3. The recombinant vector of claim 1 wherein the promoter is selected from the group consisting of the aph, ermE promoter, ermE1A and modified ermE1a.

4. The recombinant vector of claim 1 wherein the signal sequence is a streptomycetes signal sequence.

5. The recombinant vector of claim 4 wherein the signal sequence is selected from the group consisting of the amy signal sequence and the ORF438 signal sequence.

6. The recombinant vector of claim 1 comprising the aph promoter and the secretion signal sequence selected from the group consisting of the amy secretion signal sequence, and the ORF438 secretion signal sequence.

7. The recombinant vector of claim 6 wherein the ORF438 secretion signal sequence and the aph promoter are separated by an intervening DNA sequence comprising a Shine/Dalgarno sequence.

8. The vector of claim 1 wherein the promoter is ermE-SphI and the secretion signal sequence is selected from the group consisting of the amy secretion signal sequence ORF438.

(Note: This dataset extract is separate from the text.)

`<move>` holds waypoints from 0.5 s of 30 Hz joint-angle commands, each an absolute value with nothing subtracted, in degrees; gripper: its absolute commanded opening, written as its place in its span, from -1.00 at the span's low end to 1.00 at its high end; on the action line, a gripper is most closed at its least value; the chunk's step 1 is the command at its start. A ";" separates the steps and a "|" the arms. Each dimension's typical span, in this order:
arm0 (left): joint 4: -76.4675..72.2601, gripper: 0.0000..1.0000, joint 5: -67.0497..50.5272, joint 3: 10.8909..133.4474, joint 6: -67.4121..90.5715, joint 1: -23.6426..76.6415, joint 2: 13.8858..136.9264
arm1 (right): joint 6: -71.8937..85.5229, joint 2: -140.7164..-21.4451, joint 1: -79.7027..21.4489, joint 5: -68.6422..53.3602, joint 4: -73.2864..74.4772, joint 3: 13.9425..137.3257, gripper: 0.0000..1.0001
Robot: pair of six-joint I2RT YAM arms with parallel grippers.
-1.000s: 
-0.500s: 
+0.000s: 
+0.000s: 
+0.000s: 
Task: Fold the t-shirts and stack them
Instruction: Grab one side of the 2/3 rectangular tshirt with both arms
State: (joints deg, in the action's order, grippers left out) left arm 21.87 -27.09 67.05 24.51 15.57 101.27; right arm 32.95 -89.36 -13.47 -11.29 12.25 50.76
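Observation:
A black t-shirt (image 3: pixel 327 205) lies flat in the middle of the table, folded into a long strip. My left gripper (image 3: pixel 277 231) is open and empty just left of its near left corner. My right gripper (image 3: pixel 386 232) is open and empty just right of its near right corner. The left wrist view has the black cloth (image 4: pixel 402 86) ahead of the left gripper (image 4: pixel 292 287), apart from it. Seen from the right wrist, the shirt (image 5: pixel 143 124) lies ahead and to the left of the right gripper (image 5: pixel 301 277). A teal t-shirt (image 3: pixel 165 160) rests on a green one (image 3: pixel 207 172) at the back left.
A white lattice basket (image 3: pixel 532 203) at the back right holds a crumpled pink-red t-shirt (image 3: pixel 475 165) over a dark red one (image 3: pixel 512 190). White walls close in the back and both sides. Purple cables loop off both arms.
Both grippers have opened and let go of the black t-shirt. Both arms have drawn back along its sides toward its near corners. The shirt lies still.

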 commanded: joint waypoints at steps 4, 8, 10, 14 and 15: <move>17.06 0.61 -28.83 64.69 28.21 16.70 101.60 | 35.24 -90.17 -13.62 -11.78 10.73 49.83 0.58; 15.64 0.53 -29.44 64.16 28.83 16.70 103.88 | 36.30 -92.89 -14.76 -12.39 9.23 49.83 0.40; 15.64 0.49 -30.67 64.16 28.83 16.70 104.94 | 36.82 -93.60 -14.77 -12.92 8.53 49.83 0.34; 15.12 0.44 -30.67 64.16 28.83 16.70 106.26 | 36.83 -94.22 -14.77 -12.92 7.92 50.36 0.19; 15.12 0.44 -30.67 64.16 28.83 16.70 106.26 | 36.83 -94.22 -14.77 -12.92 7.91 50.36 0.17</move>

9. The vector of claim 1 wherein the heterologous gene encodes a protein of a eukaryotic or prokaryotic protein.

10. A host streptomycetes cell transformed with the vector of claims 1, 2, 3, 4, 5, 6, 7, 8 or 9.

11. The host cell of claim 15 wherein said streptomycetes are selected from the group consisting of S. lividans, S. coelicolor, S. griseus, S. parvulus, S. albus, S. vinaceus, S. acrimycini, S. cal vuligerus, S. rubiginosis, S. azureus, S. glaucescens, S. rimosus, S. limosus, S. kanamyceticus, S. violaceotuber, and any streptomycetes related host in which the replicon of PIJ702 is functional.